Boundary definitions: The logical boundaries, even at an enterprise level, will likely focus on production and nonproduction environment segmentation. There might also be clear segmentation between products in the company's software portfolio. At times, there might also be segmentation between development and hosted customer instances.

Operations-led portfolio

Multinational enterprise organizations with more established IT operations teams typically have a stronger focus on governance and operations than development. In these organizations, a higher percentage of workloads typically align to the COTS or break/fix categories, maintained by technical owners within the cloud operations team.

Portfolio alignment: The IT portfolio will be workload aligned, but those workloads are then aligned to operating units or business units. There might also be organization around funding models, industry, or other business segmentation requirements.

Boundary definitions: Landing zones will likely group applications into application archetypes to keep similar operations in a similar segmentation. Environments will likely refer to physical constructs like datacenter, nation, cloud-provider region, or other operational organization standards.

Migration-led portfolio

Similar to operations-led portfolios, a portfolio that is largely built through migration will be based on specific business drivers that led to the migration of existing assets. Typically, the datacenter is the biggest factor in those drivers.

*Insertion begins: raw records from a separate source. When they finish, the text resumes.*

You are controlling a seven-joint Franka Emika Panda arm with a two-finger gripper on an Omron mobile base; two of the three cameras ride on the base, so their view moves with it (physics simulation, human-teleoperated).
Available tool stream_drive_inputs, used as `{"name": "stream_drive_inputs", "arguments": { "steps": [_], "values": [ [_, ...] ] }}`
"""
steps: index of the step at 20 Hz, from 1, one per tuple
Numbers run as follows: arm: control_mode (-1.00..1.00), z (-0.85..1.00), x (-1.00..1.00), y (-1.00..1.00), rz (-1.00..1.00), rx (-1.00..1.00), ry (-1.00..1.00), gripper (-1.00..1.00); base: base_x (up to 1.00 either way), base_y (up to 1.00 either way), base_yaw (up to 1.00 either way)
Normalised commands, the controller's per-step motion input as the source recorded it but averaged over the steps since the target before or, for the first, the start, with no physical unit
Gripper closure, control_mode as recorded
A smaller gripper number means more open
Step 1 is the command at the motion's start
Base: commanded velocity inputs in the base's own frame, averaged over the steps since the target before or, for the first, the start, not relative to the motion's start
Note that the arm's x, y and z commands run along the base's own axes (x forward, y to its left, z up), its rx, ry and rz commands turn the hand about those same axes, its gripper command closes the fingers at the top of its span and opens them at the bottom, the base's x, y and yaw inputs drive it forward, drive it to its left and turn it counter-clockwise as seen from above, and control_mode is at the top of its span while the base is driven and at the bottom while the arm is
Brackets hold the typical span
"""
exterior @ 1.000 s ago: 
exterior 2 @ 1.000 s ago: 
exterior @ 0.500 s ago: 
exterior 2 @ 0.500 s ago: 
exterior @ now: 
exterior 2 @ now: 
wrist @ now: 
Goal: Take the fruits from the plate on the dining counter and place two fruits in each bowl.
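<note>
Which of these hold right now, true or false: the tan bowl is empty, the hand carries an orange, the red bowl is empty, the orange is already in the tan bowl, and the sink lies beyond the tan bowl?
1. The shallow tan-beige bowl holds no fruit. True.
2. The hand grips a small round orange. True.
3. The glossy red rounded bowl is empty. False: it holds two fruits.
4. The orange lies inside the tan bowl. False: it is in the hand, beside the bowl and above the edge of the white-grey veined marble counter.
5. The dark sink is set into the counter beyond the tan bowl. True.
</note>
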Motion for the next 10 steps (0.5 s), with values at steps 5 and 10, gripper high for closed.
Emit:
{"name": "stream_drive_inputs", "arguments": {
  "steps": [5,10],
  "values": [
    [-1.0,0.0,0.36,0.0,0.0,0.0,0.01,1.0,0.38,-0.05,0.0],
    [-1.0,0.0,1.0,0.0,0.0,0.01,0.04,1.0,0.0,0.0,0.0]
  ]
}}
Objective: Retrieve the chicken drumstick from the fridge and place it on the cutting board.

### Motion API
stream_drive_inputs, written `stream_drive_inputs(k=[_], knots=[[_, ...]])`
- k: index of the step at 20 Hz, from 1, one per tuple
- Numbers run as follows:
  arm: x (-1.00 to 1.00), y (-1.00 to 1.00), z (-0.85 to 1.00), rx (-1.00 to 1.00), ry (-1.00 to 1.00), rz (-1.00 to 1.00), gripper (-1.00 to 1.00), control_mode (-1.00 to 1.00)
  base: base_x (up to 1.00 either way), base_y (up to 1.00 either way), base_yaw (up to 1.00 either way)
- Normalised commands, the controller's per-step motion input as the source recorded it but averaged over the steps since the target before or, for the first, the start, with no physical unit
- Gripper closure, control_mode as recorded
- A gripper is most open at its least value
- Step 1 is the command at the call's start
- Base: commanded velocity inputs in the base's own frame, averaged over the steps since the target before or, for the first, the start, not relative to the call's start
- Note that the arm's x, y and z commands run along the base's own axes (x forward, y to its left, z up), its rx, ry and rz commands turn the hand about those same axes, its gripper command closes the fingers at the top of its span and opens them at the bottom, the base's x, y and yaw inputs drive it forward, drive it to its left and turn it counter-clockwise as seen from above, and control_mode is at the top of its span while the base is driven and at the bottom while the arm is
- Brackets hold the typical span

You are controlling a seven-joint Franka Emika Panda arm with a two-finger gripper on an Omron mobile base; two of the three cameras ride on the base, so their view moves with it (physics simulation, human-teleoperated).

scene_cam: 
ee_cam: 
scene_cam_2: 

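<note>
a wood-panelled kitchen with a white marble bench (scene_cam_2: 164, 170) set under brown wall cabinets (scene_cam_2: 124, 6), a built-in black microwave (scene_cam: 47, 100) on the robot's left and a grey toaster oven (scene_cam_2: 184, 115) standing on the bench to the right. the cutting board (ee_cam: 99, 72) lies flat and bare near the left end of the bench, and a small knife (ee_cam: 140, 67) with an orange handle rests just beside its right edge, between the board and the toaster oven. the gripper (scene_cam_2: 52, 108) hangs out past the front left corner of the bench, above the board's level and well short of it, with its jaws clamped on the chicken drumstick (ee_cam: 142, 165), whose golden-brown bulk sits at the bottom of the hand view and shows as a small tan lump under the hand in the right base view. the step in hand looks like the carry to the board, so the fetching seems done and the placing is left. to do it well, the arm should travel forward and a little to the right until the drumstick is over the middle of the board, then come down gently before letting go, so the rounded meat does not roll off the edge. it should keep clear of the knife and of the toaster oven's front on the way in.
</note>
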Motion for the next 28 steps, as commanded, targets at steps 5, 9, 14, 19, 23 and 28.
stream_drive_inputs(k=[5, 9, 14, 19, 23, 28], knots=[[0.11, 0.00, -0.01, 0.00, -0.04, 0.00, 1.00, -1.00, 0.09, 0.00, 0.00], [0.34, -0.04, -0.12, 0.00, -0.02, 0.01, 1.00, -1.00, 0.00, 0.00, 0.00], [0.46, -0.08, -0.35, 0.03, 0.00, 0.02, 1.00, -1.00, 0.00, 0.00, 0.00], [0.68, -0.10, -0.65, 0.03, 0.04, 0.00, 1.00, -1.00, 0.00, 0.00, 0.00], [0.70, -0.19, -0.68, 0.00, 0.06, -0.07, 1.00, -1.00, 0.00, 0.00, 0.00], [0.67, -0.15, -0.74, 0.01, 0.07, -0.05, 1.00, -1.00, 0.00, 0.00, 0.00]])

Portfolio alignment: The IT portfolio might be workload aligned, but it's more likely asset aligned. If transitions to IT operations have happened in the company's history, many active-use assets might not be easily mapped to a funded workload. In these cases, many assets might not have a defined workload or clear workload owner until late in the migration process.

Boundary definitions: Landing zones will likely group applications into boundaries that reflect on-premises segmentation. Though not a best practice, environments often match the on-premises datacenter name and landing zones that represent network segmentation practices. It's a better practice to adhere to segmentation that more closely aligns with an operations-led portfolio.

Governance-led portfolio

Alignment to governance teams should happen as early as possible. Through governance practices and cloud governance tooling, portfolios and environmental boundaries can best balance the needs of innovation, operations, and migration efforts.

Portfolio alignment: Governance-led portfolios tend to include data points that capture innovation and operations details, such as workload, operations owner, data classification, and operational criticality. These data points create a well-rounded view of the portfolio.

Boundary definitions: Boundaries in a governance-led portfolio tend to favor operations over innovation, while using a management-group-driven hierarchy that maps to criteria for business units and development environments. At each level of the hierarchy, a cloud governance boundary can have different degrees of policy enforcement to allow for development and creative flexibility. At the same time, production-grade requirements can be applied to production subscriptions to ensure separation of duties and consistent operations.